◆ Exercise aim
From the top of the records below, return each line exactly, ending with the line that contains "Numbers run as".

-- -- --

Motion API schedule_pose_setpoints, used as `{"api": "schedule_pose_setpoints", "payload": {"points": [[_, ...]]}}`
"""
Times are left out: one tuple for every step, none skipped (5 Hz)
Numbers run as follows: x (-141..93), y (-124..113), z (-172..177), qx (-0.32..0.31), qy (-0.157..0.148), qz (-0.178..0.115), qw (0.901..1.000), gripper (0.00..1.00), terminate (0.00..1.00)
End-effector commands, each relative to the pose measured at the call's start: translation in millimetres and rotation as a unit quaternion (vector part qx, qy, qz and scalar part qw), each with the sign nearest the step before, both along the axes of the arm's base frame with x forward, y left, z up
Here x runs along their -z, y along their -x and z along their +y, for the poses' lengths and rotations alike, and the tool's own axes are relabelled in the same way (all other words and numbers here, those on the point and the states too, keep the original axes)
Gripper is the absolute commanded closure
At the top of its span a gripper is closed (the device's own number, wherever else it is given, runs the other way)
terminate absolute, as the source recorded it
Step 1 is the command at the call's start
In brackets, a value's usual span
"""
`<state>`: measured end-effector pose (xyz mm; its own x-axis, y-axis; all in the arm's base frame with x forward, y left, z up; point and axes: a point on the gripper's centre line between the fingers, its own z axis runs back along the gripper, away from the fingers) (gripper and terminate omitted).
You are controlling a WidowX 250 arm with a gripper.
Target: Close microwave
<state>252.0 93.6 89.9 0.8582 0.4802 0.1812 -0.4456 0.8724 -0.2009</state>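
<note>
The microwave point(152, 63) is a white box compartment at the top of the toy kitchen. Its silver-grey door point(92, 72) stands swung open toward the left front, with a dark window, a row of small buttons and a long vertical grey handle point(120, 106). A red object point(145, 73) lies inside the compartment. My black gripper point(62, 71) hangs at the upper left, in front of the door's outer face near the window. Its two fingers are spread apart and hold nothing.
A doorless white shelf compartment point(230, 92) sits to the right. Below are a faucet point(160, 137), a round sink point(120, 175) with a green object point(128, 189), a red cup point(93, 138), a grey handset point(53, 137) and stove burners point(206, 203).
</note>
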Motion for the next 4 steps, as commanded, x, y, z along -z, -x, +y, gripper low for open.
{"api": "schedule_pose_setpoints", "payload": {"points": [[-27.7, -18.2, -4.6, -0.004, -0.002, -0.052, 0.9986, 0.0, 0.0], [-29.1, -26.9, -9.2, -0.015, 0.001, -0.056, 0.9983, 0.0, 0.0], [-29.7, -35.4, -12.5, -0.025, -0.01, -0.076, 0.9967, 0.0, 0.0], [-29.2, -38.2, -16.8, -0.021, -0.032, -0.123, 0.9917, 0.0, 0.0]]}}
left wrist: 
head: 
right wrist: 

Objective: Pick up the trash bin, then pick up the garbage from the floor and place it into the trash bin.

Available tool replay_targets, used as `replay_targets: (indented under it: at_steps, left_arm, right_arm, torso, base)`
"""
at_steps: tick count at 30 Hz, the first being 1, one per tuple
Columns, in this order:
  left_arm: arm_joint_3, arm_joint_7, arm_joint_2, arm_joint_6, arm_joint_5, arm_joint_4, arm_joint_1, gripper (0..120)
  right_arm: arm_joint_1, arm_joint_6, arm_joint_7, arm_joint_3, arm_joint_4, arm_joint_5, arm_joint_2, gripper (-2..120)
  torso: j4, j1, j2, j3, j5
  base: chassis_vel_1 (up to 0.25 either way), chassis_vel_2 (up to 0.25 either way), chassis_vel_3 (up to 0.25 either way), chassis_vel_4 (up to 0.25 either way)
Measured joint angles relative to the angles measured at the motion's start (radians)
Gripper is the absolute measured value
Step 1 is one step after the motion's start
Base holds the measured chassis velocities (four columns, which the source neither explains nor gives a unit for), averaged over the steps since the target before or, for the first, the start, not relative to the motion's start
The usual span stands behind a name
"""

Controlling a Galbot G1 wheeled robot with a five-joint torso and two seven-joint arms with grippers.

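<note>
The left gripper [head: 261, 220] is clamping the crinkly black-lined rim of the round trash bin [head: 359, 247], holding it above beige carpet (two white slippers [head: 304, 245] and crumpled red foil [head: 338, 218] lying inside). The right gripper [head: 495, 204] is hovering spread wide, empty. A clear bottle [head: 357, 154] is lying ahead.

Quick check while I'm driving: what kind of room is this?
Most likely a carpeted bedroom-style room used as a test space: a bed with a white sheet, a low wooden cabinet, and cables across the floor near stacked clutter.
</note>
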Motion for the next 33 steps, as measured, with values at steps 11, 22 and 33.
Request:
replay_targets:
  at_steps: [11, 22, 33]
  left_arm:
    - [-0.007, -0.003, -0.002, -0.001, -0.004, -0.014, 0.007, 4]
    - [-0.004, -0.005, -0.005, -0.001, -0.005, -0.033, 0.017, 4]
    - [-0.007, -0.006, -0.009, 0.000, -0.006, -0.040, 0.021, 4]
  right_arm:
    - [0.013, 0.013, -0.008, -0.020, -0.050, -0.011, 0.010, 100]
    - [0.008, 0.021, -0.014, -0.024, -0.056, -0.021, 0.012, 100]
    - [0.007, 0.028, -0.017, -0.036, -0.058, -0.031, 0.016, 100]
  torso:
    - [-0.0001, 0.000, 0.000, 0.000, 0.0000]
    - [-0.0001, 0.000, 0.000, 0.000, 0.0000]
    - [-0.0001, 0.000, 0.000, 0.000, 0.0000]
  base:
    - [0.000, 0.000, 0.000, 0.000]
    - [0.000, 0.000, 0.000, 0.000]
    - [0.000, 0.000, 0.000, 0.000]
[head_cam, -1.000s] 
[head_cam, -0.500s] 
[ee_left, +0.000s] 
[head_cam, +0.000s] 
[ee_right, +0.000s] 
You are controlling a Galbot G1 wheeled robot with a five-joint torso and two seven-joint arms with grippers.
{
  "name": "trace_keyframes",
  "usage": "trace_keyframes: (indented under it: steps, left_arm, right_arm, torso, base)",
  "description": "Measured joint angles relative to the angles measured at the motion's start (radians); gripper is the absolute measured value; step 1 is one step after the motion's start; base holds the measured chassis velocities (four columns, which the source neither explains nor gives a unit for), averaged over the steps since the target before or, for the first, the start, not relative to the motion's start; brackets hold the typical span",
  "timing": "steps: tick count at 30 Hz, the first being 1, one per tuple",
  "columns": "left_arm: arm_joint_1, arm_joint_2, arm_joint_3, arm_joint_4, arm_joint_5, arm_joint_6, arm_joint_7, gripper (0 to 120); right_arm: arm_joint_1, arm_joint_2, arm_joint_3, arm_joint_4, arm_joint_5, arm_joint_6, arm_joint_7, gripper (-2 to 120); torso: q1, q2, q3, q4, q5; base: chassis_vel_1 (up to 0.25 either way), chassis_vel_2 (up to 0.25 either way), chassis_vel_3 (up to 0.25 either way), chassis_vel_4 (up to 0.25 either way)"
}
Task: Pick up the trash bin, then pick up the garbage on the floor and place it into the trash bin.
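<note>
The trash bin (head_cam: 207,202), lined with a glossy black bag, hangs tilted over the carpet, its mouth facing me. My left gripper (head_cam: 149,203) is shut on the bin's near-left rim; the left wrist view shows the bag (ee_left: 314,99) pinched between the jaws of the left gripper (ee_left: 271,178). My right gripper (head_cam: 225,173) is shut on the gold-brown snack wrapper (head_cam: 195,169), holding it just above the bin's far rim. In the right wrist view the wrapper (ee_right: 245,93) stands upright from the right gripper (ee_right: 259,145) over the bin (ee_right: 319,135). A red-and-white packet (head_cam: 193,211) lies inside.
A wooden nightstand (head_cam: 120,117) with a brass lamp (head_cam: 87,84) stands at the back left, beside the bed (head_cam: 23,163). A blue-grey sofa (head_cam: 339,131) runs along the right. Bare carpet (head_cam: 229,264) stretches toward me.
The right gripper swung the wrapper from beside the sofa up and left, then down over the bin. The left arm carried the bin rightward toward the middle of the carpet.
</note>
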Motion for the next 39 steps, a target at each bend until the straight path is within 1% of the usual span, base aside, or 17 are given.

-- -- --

◆ Output
Motion API schedule_pose_setpoints, used as `{"api": "schedule_pose_setpoints", "payload": {"points": [[_, ...]]}}`
"""
Times are left out: one tuple for every step, none skipped (5 Hz)
Numbers run as follows: x (-141..93), y (-124..113), z (-172..177), qx (-0.32..0.31), qy (-0.157..0.148), qz (-0.178..0.115), qw (0.901..1.000), gripper (0.00..1.00), terminate (0.00..1.00)

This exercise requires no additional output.